| EXERCISE INSTRUCTIONS |
Do not repeat pictures. Repeat exactly the lines of the listing below from its first line through the line with "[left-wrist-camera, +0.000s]".

### DATA EXCERPT

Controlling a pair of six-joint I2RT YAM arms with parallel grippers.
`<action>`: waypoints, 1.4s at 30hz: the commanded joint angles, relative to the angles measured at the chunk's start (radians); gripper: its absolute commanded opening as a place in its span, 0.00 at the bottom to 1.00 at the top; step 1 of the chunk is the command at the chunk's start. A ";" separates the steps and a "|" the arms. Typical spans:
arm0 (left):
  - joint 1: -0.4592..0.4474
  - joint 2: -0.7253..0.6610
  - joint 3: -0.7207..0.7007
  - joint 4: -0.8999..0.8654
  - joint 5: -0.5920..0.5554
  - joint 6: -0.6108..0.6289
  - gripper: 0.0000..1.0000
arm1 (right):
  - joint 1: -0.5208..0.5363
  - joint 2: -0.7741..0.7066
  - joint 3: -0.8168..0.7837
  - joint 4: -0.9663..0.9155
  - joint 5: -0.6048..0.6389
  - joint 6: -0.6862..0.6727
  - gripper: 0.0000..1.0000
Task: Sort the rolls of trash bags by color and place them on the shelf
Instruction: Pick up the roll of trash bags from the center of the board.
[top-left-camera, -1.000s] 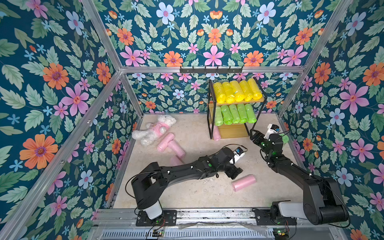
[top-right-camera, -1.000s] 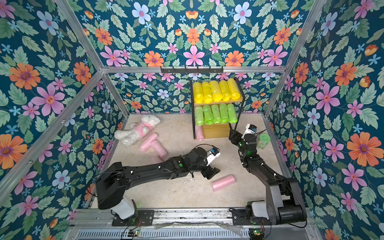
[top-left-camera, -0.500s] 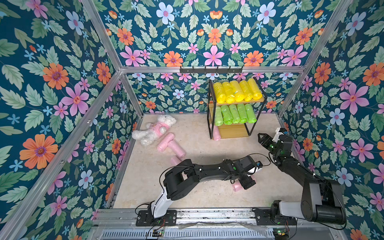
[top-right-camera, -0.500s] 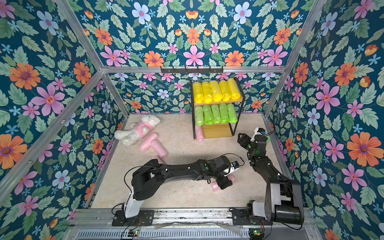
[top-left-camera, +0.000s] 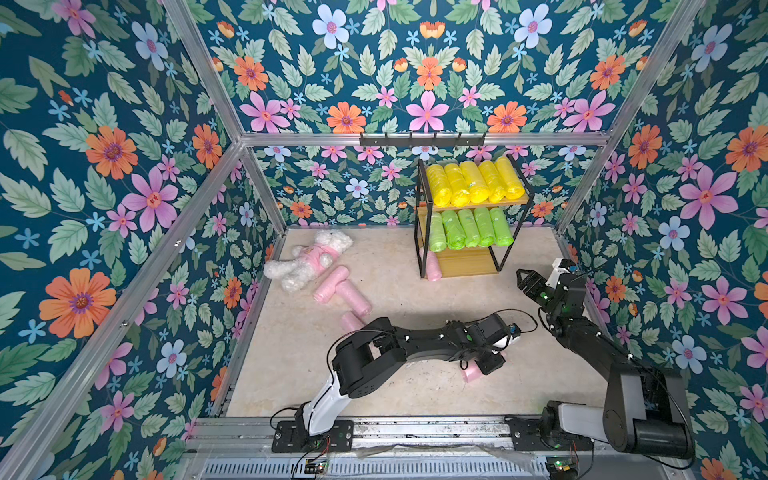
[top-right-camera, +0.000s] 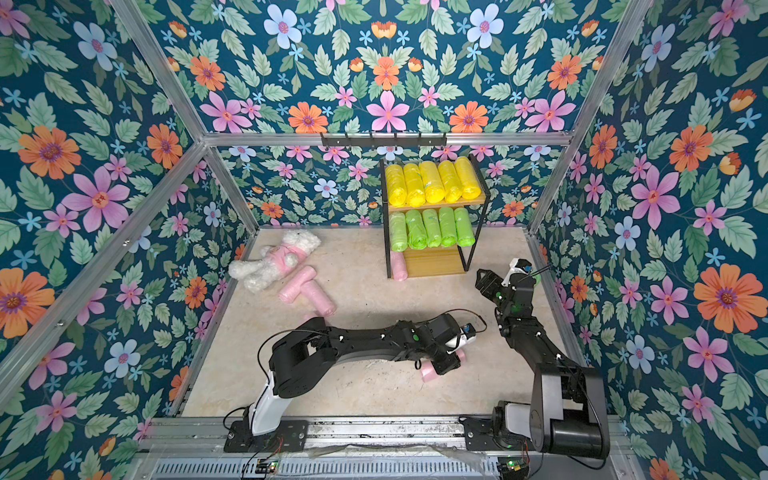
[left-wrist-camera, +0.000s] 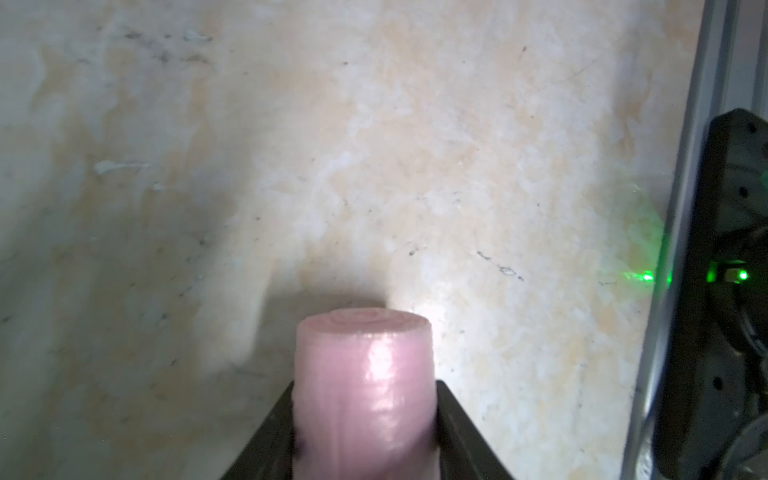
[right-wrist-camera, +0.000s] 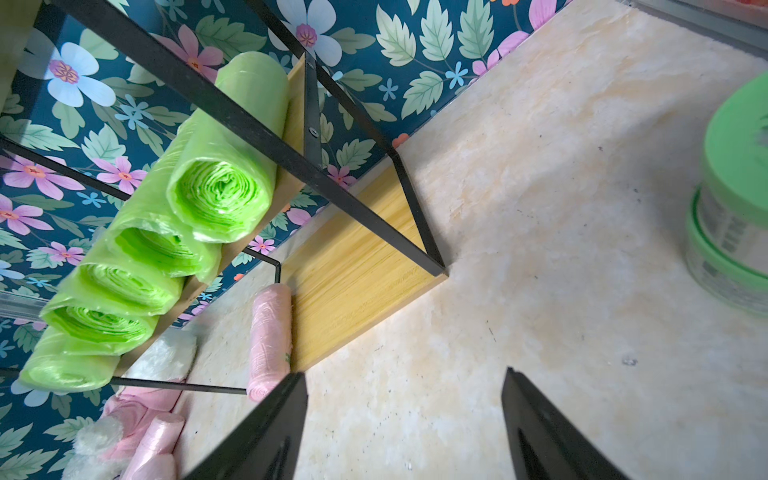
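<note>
My left gripper (left-wrist-camera: 365, 399) is shut on a pale pink roll (left-wrist-camera: 365, 353) that lies on the floor at the front right, the same roll (top-left-camera: 471, 374) showing under the gripper (top-left-camera: 487, 360) in both top views. My right gripper (right-wrist-camera: 405, 376) is open and empty, low near the right wall (top-left-camera: 524, 279), facing the shelf (top-left-camera: 469, 266). Yellow rolls (top-left-camera: 471, 180) fill the top tier and green rolls (top-left-camera: 469, 228) the middle one. One pink roll (right-wrist-camera: 270, 340) lies at the bottom board's left end. Three pink rolls (top-left-camera: 345, 293) lie mid-left on the floor, one partly behind the left arm.
A white plush toy in a pink shirt (top-left-camera: 307, 259) lies at the back left, touching the loose pink rolls. A green-lidded jar (right-wrist-camera: 735, 199) stands by the right wall, close to the right gripper. The left arm (top-left-camera: 415, 345) stretches across the front floor.
The left arm swung right across the floor to the front-right pink roll and shut on it. The right gripper drew back from the shelf toward the right wall.
</note>
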 joint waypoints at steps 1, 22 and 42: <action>0.043 -0.076 -0.083 0.170 0.004 -0.085 0.39 | 0.000 -0.025 -0.008 0.018 0.008 0.004 0.78; 0.543 -0.749 -0.786 0.921 -0.286 -0.751 0.29 | 0.592 -0.241 -0.083 0.307 0.058 0.027 0.81; 0.544 -0.832 -0.943 1.182 -0.450 -1.001 0.28 | 0.815 0.073 -0.109 0.822 0.037 0.271 0.97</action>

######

| SOLUTION TO THE PROBLEM |
Controlling a pair of six-joint I2RT YAM arms with parallel grippers.
`<action>`: waypoints, 1.4s at 30hz: the commanded joint angles, relative to the angles measured at the chunk's start (radians); gripper: its absolute commanded opening as a place in its span, 0.00 at the bottom to 1.00 at the top; step 1 of the chunk is the command at the chunk's start. A ";" separates the steps and a "|" the arms. Typical spans:
arm0 (left):
  - joint 1: -0.4592..0.4474
  - joint 2: -0.7253..0.6610
  - joint 3: -0.7207..0.7007
  - joint 4: -0.8999..0.8654
  - joint 5: -0.5920..0.5554
  - joint 6: -0.6108..0.6289
  - gripper: 0.0000..1.0000
arm1 (right):
  - joint 1: -0.5208..0.5363
  - joint 2: -0.7741..0.7066
  - joint 3: -0.8168..0.7837
  - joint 4: -0.9663..0.9155
  - joint 5: -0.6048..0.6389
  - joint 6: -0.6862..0.6727
  - gripper: 0.0000..1.0000
Task: Sort the rolls of trash bags by color and place them on the shelf
Instruction: Pick up the roll of trash bags from the center of the board.
[top-left-camera, -1.000s] 
[top-right-camera, -1.000s] 
[top-left-camera, -0.500s] 
[top-right-camera, -0.500s] 
[top-left-camera, +0.000s] 
[top-right-camera, +0.000s] 
[left-wrist-camera, +0.000s] 

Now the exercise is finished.